» Task directions:
A single number is wanted: how many lines of the data below include the string "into"?

Saved data entries
+ + + +
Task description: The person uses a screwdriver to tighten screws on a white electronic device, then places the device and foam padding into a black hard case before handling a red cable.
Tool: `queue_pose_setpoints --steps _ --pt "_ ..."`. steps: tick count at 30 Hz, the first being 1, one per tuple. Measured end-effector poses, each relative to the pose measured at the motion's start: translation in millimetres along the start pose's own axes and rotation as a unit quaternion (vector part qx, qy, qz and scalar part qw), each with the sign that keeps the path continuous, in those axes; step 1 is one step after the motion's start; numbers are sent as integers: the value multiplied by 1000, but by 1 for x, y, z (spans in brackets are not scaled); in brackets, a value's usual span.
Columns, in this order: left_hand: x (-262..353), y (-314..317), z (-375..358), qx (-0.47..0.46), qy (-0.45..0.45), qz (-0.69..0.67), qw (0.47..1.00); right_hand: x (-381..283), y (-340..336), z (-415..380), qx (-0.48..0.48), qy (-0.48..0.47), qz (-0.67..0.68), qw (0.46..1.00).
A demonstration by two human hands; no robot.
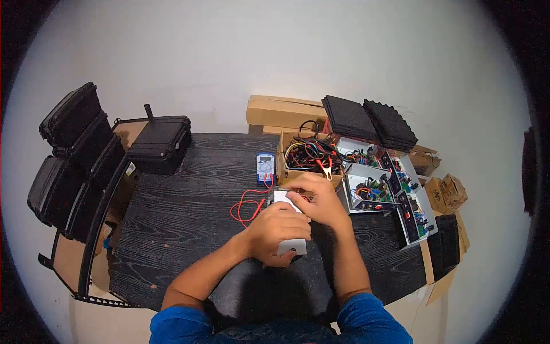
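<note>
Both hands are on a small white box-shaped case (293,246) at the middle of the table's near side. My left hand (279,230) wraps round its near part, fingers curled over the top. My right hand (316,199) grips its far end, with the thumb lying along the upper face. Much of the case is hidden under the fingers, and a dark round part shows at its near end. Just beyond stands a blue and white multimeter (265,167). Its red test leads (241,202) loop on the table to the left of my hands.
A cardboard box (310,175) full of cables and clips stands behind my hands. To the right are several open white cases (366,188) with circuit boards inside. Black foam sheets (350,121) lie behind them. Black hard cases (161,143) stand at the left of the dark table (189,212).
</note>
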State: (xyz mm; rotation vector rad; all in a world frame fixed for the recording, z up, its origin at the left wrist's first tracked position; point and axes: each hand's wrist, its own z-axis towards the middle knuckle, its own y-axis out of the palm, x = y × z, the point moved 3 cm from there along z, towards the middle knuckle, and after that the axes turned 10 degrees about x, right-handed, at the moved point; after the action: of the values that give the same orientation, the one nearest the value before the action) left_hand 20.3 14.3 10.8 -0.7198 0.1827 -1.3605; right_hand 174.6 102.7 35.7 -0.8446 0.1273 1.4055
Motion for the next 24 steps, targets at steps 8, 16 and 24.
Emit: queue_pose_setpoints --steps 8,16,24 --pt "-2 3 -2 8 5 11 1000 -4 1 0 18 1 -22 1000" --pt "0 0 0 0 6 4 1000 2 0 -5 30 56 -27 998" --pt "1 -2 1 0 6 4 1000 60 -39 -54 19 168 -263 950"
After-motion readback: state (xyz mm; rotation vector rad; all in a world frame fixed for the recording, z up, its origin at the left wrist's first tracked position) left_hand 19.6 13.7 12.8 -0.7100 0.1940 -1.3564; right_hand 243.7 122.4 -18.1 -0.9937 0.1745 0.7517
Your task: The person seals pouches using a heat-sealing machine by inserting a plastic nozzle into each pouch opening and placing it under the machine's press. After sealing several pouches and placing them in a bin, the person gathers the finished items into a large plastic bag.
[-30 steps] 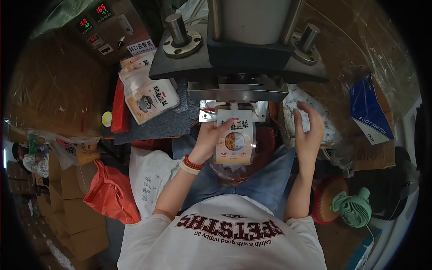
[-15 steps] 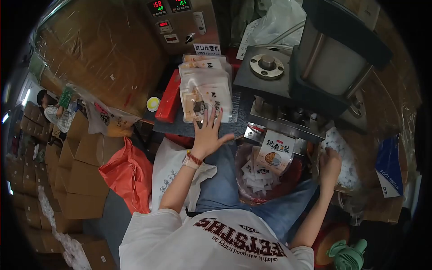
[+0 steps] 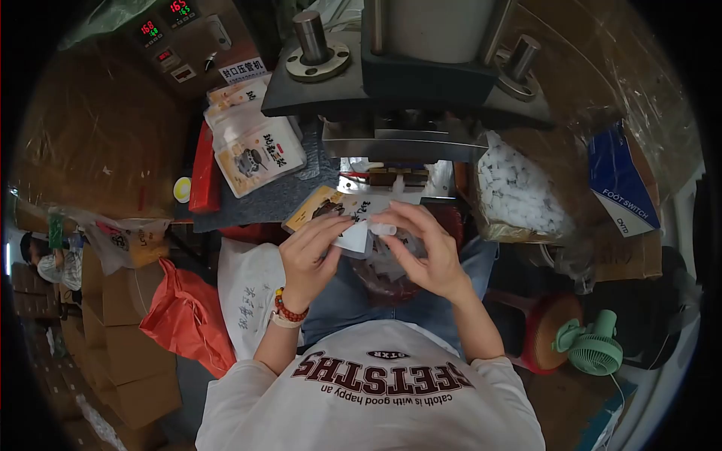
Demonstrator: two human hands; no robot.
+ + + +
» Expected answer:
2